INSTRUCTIONS TO FOLLOW =>
Your task is to copy the lines of the data below from the line holding "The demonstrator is" through the line holding "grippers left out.", inclusive, exactly and with nothing added.

*** SUPPLIED RECORDS ***

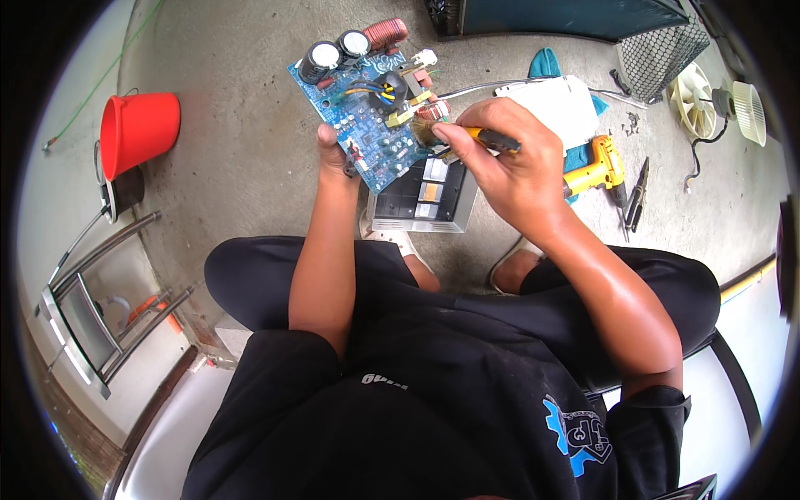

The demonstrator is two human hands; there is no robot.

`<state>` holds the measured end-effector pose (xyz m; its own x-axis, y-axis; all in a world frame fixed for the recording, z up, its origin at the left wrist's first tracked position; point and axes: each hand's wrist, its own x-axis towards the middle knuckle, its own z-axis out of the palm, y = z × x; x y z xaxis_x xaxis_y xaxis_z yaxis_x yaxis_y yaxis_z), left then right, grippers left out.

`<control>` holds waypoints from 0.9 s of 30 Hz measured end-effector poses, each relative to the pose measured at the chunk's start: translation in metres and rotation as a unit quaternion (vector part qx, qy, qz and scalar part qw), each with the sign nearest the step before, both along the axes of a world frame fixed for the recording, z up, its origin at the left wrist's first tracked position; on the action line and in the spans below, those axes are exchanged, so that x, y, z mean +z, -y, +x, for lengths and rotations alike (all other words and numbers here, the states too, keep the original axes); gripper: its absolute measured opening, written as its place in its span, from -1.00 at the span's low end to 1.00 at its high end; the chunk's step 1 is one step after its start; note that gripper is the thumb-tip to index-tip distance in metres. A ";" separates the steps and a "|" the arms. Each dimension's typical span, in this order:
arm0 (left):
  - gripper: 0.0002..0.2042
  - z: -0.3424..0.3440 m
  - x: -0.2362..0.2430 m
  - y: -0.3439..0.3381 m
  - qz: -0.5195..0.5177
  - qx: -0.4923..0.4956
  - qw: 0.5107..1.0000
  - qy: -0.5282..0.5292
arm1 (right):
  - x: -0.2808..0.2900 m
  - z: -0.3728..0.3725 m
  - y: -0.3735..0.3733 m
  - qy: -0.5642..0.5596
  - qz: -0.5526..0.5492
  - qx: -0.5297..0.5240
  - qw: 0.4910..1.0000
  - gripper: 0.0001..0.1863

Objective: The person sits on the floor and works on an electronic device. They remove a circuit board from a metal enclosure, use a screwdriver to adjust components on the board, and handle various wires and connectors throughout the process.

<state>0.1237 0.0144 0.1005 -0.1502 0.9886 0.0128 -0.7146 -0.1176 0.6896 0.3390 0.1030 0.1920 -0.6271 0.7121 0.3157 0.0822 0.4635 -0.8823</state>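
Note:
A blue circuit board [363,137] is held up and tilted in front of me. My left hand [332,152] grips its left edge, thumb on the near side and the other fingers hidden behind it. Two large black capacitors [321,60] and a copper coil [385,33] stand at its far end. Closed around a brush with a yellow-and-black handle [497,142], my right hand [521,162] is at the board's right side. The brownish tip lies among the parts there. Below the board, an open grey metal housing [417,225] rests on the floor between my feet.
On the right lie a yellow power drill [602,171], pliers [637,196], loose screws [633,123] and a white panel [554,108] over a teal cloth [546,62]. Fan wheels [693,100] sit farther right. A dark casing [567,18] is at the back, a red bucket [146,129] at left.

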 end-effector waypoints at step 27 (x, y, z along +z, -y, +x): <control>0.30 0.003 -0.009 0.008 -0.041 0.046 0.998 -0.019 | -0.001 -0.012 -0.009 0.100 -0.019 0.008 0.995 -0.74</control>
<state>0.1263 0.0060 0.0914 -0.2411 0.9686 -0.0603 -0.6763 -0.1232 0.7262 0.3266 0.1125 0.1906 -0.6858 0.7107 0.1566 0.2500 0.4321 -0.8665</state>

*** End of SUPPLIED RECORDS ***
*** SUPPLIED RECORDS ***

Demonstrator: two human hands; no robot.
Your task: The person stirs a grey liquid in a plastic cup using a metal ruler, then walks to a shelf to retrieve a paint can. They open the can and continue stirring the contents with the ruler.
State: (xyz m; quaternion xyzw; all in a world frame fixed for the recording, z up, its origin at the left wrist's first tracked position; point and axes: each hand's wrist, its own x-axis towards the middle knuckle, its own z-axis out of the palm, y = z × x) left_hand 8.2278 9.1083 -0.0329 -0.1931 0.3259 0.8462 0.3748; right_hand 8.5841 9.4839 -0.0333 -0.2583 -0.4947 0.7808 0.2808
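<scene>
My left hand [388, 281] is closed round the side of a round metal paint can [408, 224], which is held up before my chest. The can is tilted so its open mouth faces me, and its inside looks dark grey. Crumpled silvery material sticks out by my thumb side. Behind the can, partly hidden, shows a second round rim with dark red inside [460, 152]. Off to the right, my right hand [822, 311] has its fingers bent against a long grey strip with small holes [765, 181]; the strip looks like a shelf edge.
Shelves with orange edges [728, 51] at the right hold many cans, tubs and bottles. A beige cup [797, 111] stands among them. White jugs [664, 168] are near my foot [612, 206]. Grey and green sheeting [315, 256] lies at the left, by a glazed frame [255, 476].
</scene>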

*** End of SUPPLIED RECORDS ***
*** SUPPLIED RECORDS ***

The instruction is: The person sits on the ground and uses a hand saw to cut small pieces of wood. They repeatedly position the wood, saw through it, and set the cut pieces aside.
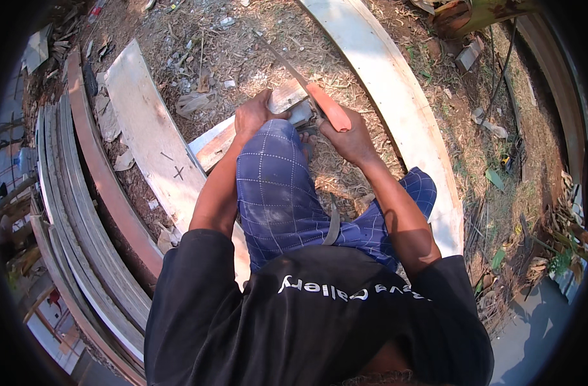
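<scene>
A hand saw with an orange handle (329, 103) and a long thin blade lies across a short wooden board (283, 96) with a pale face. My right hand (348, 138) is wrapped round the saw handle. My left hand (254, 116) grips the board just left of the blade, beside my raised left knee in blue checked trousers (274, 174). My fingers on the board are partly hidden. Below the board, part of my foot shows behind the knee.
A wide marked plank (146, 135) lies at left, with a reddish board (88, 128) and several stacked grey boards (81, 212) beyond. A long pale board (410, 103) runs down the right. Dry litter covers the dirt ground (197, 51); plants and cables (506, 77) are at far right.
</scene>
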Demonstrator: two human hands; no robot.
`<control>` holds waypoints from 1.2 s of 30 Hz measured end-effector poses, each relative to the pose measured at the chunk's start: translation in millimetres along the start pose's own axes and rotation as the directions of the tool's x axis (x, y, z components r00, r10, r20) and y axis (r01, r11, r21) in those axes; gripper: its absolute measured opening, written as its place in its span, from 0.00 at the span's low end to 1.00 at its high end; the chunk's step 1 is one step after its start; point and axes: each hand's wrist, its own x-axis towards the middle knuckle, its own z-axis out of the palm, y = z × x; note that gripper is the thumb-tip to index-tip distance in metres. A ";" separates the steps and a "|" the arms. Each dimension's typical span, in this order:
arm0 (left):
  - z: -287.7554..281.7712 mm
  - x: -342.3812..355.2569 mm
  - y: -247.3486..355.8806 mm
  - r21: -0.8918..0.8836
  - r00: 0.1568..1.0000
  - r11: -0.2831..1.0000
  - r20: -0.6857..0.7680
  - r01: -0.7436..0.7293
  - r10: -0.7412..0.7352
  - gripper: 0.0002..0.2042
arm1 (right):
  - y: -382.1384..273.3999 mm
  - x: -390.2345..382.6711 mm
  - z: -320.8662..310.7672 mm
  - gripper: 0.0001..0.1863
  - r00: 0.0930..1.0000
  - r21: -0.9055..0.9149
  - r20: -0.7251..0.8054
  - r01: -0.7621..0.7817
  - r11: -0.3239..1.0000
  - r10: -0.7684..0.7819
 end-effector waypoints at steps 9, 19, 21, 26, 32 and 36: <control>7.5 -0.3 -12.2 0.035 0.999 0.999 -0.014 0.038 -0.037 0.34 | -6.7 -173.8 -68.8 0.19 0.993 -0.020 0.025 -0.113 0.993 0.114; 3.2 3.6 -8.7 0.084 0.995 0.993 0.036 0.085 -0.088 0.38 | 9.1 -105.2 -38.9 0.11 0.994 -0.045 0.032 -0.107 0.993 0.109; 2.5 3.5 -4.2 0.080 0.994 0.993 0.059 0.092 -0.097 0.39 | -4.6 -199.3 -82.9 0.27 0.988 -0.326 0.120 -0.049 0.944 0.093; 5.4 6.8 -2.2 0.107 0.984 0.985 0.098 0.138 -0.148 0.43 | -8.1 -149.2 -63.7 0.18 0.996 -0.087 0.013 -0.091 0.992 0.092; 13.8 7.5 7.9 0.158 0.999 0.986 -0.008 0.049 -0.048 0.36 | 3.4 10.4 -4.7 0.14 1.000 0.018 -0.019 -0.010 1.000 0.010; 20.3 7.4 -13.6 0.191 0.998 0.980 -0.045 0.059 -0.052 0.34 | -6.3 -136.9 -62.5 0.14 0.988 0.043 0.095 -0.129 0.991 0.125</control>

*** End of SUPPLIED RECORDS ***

SOLUTION TO THE EXERCISE =>
The demonstrator is two human hands; there is no robot.

`<state>` holds the measured end-effector pose (xyz m; its own x-axis, y-axis; all in a world frame fixed for the recording, z up, its origin at the left wrist's first tracked position; point and axes: each hand's wrist, its own x-axis towards the middle knuckle, its own z-axis out of the palm, y = z × x; x y z xaxis_x xaxis_y xaxis_z yaxis_x yaxis_y yaxis_z), left then right, grippers left out.

The exercise requires no additional content.